PACE urges Putin and Lukashenko not to manipulate with 'fight against nazism' narrative Photo: Vladimir Putin, dictator of Russia, and Aleksandr Lukashenko (Getty Images)

Dictatorial regimes in Belarus and Russia must stop using anti-Nazi narratives to justify their geopolitical ambitions, RBC-Ukraine reports, citing the delegate from Lithuania, Emanuelis Zingeris, at the opening of the winter session of the Parliamentary Assembly of the Council of Europe (PACE) in Strasbourg.

In a speech dedicated to the anniversary of the Holocaust, Zingeris expressed indignation when dictatorial regimes use anti-Nazi narratives and actually compromise them.

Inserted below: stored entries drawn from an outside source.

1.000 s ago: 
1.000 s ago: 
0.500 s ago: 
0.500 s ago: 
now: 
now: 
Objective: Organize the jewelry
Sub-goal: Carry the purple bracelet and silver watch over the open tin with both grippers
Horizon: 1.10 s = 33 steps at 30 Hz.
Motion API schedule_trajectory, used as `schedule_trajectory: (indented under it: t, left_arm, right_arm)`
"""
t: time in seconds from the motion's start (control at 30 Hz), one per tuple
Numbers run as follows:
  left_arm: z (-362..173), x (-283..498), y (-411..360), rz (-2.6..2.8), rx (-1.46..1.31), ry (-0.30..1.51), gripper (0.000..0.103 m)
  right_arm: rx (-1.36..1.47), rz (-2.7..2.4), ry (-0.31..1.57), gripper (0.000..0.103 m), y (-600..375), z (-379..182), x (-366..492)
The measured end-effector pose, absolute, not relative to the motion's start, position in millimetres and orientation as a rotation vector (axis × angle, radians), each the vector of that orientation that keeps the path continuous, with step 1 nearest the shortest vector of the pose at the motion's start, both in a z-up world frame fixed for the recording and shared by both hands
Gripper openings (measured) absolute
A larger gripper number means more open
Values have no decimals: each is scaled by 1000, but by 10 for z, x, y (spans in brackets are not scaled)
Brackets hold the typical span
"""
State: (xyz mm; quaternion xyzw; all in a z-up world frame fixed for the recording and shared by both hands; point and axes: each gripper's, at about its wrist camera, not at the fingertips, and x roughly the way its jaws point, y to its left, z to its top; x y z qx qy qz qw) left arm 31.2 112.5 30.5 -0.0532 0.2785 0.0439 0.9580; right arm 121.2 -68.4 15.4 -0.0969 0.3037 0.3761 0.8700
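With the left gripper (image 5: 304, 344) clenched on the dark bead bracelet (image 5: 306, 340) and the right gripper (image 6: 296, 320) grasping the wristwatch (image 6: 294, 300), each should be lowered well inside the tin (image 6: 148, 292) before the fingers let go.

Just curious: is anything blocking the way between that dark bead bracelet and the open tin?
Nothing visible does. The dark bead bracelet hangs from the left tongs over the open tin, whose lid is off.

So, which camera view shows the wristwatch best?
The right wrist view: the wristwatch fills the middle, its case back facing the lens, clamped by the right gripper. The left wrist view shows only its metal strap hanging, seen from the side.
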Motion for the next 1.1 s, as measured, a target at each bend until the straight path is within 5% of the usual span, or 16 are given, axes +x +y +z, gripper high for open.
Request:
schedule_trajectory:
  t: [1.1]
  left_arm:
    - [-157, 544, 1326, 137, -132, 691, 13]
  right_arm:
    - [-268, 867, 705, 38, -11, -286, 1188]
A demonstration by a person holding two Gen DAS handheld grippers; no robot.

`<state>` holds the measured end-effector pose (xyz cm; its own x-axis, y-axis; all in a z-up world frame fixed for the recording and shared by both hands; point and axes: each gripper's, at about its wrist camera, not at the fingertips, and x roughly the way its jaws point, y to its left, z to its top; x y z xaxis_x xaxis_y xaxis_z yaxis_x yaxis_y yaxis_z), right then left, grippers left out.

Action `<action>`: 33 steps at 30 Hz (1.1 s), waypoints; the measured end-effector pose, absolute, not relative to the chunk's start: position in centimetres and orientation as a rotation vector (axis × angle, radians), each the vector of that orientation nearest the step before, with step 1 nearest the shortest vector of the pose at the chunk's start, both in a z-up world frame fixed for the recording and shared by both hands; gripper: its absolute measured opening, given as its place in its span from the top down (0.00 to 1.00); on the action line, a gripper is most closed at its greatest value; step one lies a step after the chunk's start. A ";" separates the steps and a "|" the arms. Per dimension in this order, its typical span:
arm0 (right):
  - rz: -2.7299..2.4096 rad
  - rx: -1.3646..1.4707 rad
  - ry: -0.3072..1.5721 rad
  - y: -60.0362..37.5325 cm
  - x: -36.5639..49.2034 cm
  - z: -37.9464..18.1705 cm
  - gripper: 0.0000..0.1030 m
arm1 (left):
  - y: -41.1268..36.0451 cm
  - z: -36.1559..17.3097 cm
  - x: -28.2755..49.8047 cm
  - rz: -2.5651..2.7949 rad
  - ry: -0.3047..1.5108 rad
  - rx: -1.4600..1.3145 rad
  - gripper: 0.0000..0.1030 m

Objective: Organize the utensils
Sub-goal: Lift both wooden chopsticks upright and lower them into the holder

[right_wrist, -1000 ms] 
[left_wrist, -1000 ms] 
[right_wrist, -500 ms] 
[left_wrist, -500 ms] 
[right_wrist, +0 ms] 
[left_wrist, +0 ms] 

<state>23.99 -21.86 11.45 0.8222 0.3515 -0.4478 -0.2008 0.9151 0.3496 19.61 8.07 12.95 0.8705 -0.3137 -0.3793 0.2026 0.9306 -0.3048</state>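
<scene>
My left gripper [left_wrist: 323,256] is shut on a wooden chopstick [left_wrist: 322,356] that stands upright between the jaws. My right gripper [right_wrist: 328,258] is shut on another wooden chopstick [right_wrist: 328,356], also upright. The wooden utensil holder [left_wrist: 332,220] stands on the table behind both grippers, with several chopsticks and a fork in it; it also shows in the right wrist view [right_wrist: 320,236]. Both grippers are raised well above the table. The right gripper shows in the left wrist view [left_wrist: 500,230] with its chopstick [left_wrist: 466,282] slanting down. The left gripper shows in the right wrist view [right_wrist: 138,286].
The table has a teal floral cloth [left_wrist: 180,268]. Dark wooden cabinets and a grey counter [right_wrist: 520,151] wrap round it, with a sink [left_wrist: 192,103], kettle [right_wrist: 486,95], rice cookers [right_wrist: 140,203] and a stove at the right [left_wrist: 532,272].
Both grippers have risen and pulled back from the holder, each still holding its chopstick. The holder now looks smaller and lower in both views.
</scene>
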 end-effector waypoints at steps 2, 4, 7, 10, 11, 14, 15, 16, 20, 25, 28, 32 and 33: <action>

Speaking as a representative of a family that suffered in the Holocaust, he appealed to Putin and Lukashenko not to use fake anti-Nazi slogans. The families who suffered in the Holocaust, will not allow them to manipulate the fate of those who were in Auschwitz and Buchenwald for their political, imperialist goals, he added.

Russian propaganda

Russia systematically uses the rhetoric of fighting "Nazism" as a propaganda tool to justify its aggressive actions against other countries. In the case of Ukraine, the Russian authorities have actively spread the thesis of the supposedly "Nazi regime" in Kyiv since the beginning of 2014.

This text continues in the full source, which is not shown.